На следующий день в газете было опубликовано короткое объявление: "Обреченный! Ждем тебя каждый день в 18.00 на Крымской набережной под мостом. Галька + Любовь".
Глава 33
Шелестов проводил свое первое занятие по горной подготовке со взводом специального назначения в учебном центре. Рослые парни в пятнистых комбинезонах смотрели на него, как на ископаемое.
— Вы на Эверест не поднимались, товарищ капитан? — спросил один из них.
— Это правда, что нас хотят переквалифицировать в горную роту? — спросил другой.
— А какая самая высокая гора на Кавказе? — поинтересовался третий.
В новой должности Шелестов почувствовал, что, наконец, начал заниматься своим делом. Он мог свободно рассказывать о горах часами и добрым словом вспоминал Стаса, благодаря которому обновил навыки скалолазания.
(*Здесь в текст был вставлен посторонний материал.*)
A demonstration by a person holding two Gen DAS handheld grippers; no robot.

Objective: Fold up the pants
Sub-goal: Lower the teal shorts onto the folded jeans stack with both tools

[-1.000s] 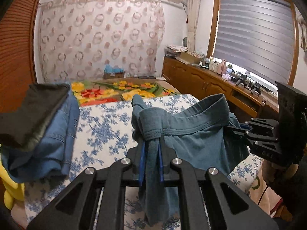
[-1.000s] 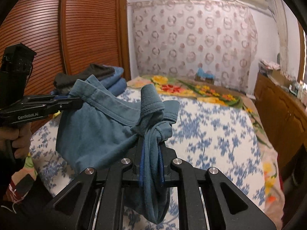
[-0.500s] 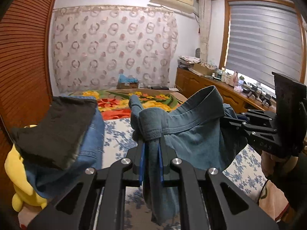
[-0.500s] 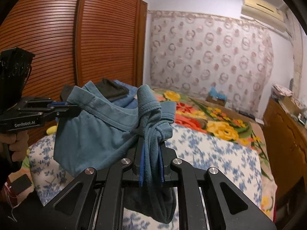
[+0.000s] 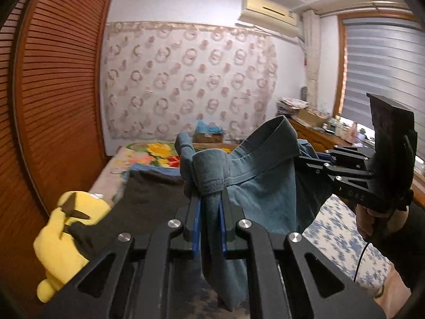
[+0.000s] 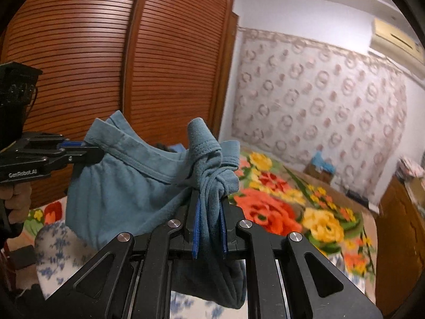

В общежитии, которое находилось в десяти минутах ходьбы от части, Шелестову дали комнату. Такой привилегией — жить в отдельной комнате — пользовался только инструкторский состав. Пустую комнату, в которой из мебели стояли лишь койка, шкаф и тумбочка, заполнить еще чем-нибудь оказалось для Шелестова достаточно сложным делом. Он приволок списанный стол, полку для книг и электроплитку, под койкой сложил несколько мотков веревки, репшнура и рюкзак с металлическим снаряжением.
В общежитии было в меру шумно и оживленно. По утрам начиналось столпотворение в районе умывальников, коридор сотрясался от топота ботинок с толстой рифленой подошвой. Днем на всех этажах зависала благостная тишина, а ближе к вечеру они снова наполнялись запахами и звуками жизни. На общей кухне толкались мускулистые мужики в тельняшках, дымили мясом, картошкой и яичницей; в душевых гремели тазы, усиленные эхом, разлетались по коридорам грубые словечки и выражения. В холе, переоборудованном под спортзал, кряхтели "качки", звенели блинами от штанги, с криками рубились в рукопашной каратисты, зверели около груш боксеры. Тенью, словно стыдясь своей немужской природы, скользили по коридору и исчезали в дверях комнат женщины.